Problem details:
All of the lines below should be printed again exactly as they are.

(Saved data entries)
· · · · ·
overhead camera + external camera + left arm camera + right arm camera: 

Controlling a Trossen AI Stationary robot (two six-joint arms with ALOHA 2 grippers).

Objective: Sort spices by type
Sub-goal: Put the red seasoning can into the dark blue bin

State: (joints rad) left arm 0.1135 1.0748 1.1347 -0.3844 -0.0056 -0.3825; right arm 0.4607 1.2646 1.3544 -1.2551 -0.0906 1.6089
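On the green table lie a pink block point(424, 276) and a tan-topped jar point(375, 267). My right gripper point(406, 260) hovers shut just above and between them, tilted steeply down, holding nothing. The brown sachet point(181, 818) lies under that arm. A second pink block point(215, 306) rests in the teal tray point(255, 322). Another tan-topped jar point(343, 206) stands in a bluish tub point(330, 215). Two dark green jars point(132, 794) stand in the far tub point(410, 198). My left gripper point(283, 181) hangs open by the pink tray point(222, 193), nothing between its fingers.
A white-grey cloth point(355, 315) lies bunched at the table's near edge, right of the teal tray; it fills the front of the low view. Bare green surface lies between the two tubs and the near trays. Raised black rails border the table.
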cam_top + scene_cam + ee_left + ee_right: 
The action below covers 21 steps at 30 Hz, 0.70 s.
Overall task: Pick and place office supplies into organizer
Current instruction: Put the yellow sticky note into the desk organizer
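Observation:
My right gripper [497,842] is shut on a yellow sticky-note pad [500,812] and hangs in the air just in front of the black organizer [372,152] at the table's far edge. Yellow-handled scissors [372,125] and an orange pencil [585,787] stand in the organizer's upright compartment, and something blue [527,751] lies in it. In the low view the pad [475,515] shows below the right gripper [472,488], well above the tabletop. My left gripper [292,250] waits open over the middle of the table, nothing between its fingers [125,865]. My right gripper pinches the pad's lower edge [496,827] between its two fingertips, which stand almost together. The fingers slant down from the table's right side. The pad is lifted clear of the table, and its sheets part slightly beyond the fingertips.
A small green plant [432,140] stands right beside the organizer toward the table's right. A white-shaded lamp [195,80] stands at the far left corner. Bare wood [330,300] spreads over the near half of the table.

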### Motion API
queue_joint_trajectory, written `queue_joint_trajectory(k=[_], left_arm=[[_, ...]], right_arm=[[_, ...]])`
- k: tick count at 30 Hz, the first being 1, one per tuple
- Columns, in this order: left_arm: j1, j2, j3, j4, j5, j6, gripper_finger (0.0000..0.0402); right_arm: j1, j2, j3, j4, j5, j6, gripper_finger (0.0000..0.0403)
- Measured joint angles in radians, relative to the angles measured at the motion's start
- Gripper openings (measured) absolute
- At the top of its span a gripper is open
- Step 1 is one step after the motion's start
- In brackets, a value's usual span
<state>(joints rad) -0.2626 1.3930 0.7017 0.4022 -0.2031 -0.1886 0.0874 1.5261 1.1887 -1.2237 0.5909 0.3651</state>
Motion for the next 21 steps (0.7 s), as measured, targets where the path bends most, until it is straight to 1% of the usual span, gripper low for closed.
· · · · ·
Answer for the task:
overhead camera + external camera + left arm camera + right arm camera: 

Controlling a Trossen AI Stationary robot (two six-joint arms with ALOHA 2 grippers).

Objective: Sort spices by type
Sub-goal: Put the red seasoning can into the dark blue bin

State: (joints rad) left arm 0.1135 1.0748 1.1347 -0.3844 -0.0056 -0.3825; right arm 0.4607 1.2646 1.3544 -1.2551 -0.0906 1.6089
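On the green table lie a pink block point(424, 276) and a tan-topped jar point(375, 267). My right gripper point(406, 260) hovers shut just above and between them, tilted steeply down, holding nothing. The brown sachet point(181, 818) lies under that arm. A second pink block point(215, 306) rests in the teal tray point(255, 322). Another tan-topped jar point(343, 206) stands in a bluish tub point(330, 215). Two dark green jars point(132, 794) stand in the far tub point(410, 198). My left gripper point(283, 181) hangs open by the pink tray point(222, 193), nothing between its fingers.
A white-grey cloth point(355, 315) lies bunched at the table's near edge, right of the teal tray; it fills the front of the low view. Bare green surface lies between the two tubs and the near trays. Raised black rails border the table.
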cam_top + scene_cam + ee_left + ee_right: 
The action below covers 21 steps at 30 Hz, 0.70 s.
Overall task: Pick and place office supplies into organizer
Current instruction: Put the yellow sticky note into the desk organizer
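Observation:
My right gripper [497,842] is shut on a yellow sticky-note pad [500,812] and hangs in the air just in front of the black organizer [372,152] at the table's far edge. Yellow-handled scissors [372,125] and an orange pencil [585,787] stand in the organizer's upright compartment, and something blue [527,751] lies in it. In the low view the pad [475,515] shows below the right gripper [472,488], well above the tabletop. My left gripper [292,250] waits open over the middle of the table, nothing between its fingers [125,865]. My right gripper pinches the pad's lower edge [496,827] between its two fingertips, which stand almost together. The fingers slant down from the table's right side. The pad is lifted clear of the table, and its sheets part slightly beyond the fingertips.
A small green plant [432,140] stands right beside the organizer toward the table's right. A white-shaded lamp [195,80] stands at the far left corner. Bare wood [330,300] spreads over the near half of the table.
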
### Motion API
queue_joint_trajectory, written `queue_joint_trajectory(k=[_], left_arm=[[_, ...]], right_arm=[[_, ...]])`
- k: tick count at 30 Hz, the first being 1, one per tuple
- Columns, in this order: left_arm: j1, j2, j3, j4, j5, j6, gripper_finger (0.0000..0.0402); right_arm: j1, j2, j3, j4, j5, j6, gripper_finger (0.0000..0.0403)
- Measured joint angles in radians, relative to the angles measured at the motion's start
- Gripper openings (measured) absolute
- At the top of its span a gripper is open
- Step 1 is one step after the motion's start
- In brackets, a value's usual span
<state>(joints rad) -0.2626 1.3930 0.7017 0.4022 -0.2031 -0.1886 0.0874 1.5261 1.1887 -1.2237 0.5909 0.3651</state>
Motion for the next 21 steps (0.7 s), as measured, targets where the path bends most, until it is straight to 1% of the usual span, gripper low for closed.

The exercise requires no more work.